Shapiro’s brilliant new gurus sooth her broken psyche and answer her burning mystery: How can you forgive someone without an apology? Does she? Should you?
"Susan Shapiro mixes memoir, religion, psychology and journalism to tell amazing stories of forgiveness. The tales, ranging from uplifting to unsettling, are always riveting.” –A.J. Jacobs, bestselling author of The Year of Living Biblically and It’s All Relative
“As a popular chronicler of bad habits and poor life decisions, Shapiro has found her best topic yet: how to confront the pain in your life caused by someone you believe owes you an apology. The Forgiveness Tour’s wide-ranging tales of true heartache and gripping confrontation show readers how to find what they need to finally heal from what has been hurting them. Smart, witty and inspirational.” –Tom Reiss, Pulitzer Prize author of TheBlackCount
“A dazzling and deeply moving memoir about forgiveness, featuring dueling rabbis, Jewish guilt, and the wisdom of inspirational men and women from different religions and cultures.”

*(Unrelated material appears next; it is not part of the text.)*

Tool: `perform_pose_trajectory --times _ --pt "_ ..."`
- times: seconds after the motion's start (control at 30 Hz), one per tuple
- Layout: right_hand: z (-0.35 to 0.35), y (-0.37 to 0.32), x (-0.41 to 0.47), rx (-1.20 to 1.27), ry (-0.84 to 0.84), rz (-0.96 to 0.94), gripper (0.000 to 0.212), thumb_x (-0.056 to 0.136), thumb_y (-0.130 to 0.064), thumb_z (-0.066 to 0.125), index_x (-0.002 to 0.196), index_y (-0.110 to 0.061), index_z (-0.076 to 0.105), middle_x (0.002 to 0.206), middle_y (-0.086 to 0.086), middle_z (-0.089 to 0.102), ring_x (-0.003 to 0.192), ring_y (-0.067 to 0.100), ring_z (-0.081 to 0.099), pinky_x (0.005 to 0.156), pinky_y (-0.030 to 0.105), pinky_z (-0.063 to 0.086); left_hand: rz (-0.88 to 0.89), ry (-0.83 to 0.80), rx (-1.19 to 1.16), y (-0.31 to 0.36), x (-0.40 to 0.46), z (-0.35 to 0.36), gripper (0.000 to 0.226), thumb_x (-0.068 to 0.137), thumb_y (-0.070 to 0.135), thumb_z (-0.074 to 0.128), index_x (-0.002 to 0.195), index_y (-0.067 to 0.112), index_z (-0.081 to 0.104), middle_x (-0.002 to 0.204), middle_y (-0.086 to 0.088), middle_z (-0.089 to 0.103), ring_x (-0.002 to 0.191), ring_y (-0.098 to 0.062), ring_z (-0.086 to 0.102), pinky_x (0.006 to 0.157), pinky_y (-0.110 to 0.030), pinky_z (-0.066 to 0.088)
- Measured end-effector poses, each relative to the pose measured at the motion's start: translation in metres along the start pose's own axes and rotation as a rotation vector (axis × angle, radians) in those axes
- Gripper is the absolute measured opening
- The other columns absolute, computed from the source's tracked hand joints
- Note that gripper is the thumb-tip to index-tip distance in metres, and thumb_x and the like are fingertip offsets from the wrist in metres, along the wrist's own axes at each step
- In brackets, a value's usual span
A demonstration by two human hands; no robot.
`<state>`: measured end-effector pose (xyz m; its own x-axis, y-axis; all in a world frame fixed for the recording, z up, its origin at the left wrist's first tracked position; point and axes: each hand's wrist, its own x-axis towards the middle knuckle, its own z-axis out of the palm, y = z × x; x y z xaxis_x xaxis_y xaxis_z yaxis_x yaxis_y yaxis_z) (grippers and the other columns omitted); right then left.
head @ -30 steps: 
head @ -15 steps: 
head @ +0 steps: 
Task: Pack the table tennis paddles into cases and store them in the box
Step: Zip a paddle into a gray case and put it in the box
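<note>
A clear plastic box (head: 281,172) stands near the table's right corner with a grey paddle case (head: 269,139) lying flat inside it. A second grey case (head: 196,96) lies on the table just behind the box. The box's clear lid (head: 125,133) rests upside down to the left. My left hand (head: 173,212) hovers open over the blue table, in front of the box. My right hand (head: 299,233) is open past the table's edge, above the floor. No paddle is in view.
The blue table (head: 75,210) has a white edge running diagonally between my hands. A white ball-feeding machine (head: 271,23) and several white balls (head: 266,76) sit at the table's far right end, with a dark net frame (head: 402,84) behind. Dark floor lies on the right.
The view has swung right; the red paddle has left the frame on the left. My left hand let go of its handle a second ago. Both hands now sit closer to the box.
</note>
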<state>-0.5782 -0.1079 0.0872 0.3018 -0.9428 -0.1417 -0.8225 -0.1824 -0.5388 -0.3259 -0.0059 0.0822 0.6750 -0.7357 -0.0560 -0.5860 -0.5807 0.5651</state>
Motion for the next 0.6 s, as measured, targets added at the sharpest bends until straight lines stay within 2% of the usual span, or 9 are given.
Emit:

–Judy Batalion, author of The Light of Days: The Untold Story of Women Resistance Fighters in Hitler’s Ghettos
“Whether you’re wrestling with love gone bad, the rupture of a friendship, a conflict at work or betrayal on a global scale, you’ll find wisdom and solace in Susan Shapiro’s entertaining and insightful account of her own search for forgiveness.” –Julie Metz, bestselling author of Perfection:A Memoir of Betrayal and Renewal and EvaandEve
“The Forgiveness Tour takes us on journeys to right unforgivable wrongs. Shapiro illuminates how we can heal from those who harmed us most. Powerful, intimate and profound.” –Gabrielle Selz, author of Unstill Life: A Daughter’s Memoir of Art and Love in the Age of Abstraction
“Shapiro demonstrates an uncanny knack for articulating and resolving the unspoken regret of so many people. A fascinating and essential work you’ll be better for reading.” –Laurence Bergreen, author of Casanova: The World of a Seductive Genius
“Fascinating and original!” –Susan Cheever, bestselling author of Home Before Dark & Drinking in America
"Shapiro holds my eye and ear with urgency, compelling dialogue, and fresh insights into human behavior. I found The Forgiveness Tour hard to put down.” –Grace Schulman, author of Strange Paradise and Without a Claim
“A timely and captivating memoir about grudges, fallibility, and the loneliest phrase in the English language: I’m sorry. “ —David Goodwillie, author of King’s County
"I read everything Susan Shapiro writes. The Forgiveness Tour is electric, sad, funny and beautiful." -Cat Marnell, bestselling author of How To Murder Your Life
From Publisher's Weekly, January 2021
The Forgiveness Tour: How to Find the Perfect ApologySusan Shapiro. Skyhorse, $22.99 (264p) ISBN 978-1-510-76271-8
Journalist Shapiro (Lighting Up) chronicles her search for ways to heal after a devastating betrayal in this magnificent work. Her previous memoir recounted her successful therapy with addiction specialist Daniel Winters. Here, she wrestles with the revelation that their 15-year therapeutic relationship was founded on lies, when she finds out he’s been treating someone she’d asked him not to see. Winters’s refusal to explain or show remorse infuriated her and led her to set out on a quest to determine how to forgive someone who won’t apologize. Shapiro interviews colleagues, students, and religious leaders to probe universal questions around hurt, absolution, and contrition. Analyzing Jesus’s plea, “Father forgive them, for they know not what they do,” a Presbyterian minister posits that “forgiving can get you out of pain.” A colleague tells her, “Jewish law requires a person to ask heartfelt forgiveness three times,” and that “if the injured party won’t respond...the non-forgiver has to seek forgiveness for not forgiving.” A Hindu guru, meanwhile, warns that an “angry grudge... burns your own heart first.” Their wisdom moves her to realize “how small my saga was” and to forgive Winters (who apologized first). By blending these stories with her own experiences and writing with insight, humor, and grace, Shapiro’s elegant survey becomes one largely about plumbing the boundless depths of the human heart. This is essential reading. (Jan.)